Considerably more relevant are two companies focused on providing consumers reduced pricing and opportunities to move towards a greater use of renewable sources. Grid+, completed its pre-sale in September 2017, raising around $29 million. The late October crowdsale will likely move that total considerably higher for an ICO of what is, in effect, an energy coupon giving no access to or lasting staking in the functioning of the Grid+ project. Resembling WePower much more closely is Australia’s Power Ledger, which completed its own $32 million (USD) ICO earlier this month. While Power ledger too has a retail-facing energy interface, the company is also planning to participate in the financing of individual energy installations, for which it will offer a second class of tokens. Much like WePower, Power Ledger’s ICO funds are dedicated to the development of the retail platform, but its POWR tokens sold during the ICO also serve as access tokens for subsequent, renewable-installation specific token generating events.
While the above chart suggests that WePower’s proposed $35 million raise may be overly ambitious, that may be an overly simplistic interpretation. In terms of simple raise amounts, Grid+, for instance, will quite likely surpass $35 million in backing once its own public sale is complete, which would already make WePower’s goal appear more modest. Power Ledger, a more relevant direct comparison, only raised $32 million, but as much as the two companies are similar, substantial differences also exist. One is that as a European company, WePower has easier access to larger energy markets than is the case for Australia’s Power Ledger, a key point relative to future growth potential. (Power Ledger has indicated ambitions to expand internationally, but that presumably would be a secondary phase that could develop within a few years.) Arguably more importantly, WePower already has an agreement in place for an initial 1000 MW solar facility in Spain to join WePower’s platform, with expected green energy reward to WPR holders amounting to 7.9 million Euros over an initial three year period. While modest, this already elevates the network above a purely speculative level and provides at least a minimum backing to the tokens.

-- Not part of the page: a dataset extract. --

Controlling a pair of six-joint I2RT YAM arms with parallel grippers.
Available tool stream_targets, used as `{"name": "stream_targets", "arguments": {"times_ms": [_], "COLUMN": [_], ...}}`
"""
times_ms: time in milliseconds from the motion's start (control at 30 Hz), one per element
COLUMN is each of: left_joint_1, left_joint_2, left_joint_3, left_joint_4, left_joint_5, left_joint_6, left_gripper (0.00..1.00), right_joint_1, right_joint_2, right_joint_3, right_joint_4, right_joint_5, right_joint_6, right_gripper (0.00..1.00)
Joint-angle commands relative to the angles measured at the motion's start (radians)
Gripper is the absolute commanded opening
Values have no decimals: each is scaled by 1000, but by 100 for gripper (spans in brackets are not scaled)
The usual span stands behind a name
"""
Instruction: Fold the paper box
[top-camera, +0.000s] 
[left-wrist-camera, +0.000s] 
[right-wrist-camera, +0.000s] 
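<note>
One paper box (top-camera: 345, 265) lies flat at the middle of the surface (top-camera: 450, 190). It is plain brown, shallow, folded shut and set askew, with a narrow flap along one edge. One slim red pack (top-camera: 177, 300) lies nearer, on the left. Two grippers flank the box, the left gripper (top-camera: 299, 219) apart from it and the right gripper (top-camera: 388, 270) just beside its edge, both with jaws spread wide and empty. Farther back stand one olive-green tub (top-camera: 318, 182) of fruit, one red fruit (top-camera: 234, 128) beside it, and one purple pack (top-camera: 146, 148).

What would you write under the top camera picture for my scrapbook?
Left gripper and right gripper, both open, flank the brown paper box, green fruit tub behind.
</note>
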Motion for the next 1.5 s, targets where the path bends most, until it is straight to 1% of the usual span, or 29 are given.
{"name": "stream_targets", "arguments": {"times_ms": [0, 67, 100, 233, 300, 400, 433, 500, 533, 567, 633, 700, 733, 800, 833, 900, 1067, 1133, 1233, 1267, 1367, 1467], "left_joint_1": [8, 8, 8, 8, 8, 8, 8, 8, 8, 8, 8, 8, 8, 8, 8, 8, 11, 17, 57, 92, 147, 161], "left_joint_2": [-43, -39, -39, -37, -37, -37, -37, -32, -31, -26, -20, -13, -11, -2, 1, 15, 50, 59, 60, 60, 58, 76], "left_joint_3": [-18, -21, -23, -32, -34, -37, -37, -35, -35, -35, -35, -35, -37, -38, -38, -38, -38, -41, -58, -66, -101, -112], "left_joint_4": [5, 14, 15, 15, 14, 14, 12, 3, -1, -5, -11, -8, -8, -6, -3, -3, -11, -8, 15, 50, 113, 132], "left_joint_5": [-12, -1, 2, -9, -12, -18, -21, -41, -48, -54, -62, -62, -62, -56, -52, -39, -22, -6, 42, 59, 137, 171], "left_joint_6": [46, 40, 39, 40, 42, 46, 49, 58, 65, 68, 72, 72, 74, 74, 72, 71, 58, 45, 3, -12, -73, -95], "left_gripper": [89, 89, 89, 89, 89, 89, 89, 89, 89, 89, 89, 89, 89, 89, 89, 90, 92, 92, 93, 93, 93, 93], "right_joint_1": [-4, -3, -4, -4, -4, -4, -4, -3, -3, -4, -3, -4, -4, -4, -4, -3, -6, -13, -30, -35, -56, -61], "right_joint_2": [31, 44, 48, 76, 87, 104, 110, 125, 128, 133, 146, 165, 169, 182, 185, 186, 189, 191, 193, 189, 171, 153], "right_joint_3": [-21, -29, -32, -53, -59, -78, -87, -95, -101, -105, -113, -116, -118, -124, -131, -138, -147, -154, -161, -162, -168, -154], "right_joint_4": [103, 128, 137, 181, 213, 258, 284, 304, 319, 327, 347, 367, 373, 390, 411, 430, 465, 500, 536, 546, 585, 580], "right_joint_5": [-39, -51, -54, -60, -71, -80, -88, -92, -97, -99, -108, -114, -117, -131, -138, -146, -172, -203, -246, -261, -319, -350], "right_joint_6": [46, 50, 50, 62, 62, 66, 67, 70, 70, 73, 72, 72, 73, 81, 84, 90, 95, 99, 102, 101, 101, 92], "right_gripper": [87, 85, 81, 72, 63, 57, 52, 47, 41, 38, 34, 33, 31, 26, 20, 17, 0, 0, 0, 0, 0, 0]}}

Another manner of comparing the above companies is not on the basis of ICO raise amount but rather the implied valuation at the time of ICO, a measure of the amount raised relative to the percentage of outstanding tokens sold. This metric is captured in the above chart, where the bubble size associated with each company represent the full valuation of its entire token economy. We exclude Grid+ from this consideration, as its pre-ICO raise represented only purchases of a coupon rather than investors acquiring a claim on or implying future valuation of the Grid+ platform. In the case of Power Ledger, it’s $32 million raise for 35% of the company’s tokens occurred at a $91 million valuation. WePower’s proposal to sell 55% of the company’s tokens at a $96 million valuation seems relatively in line with its peer company Power Ledger, even if there are differences in the exact functioning of the two tokens that render any comparative analysis merely approximative. Given the more concrete analysis possible with WePower, (because the token’s prospects are more directly linked to the development of the network) one can also calculate that around $10.5 billion in projects would need to be financed through the platform for token holders to see a positive return, assuming no speculative value is attached to the network or tokens. While growth of this scale should be expected to take three years at a minimum, the overall expectation seems like an achievable goal. The tokens could easily end up reflecting these expectations well prior to the actual achievement.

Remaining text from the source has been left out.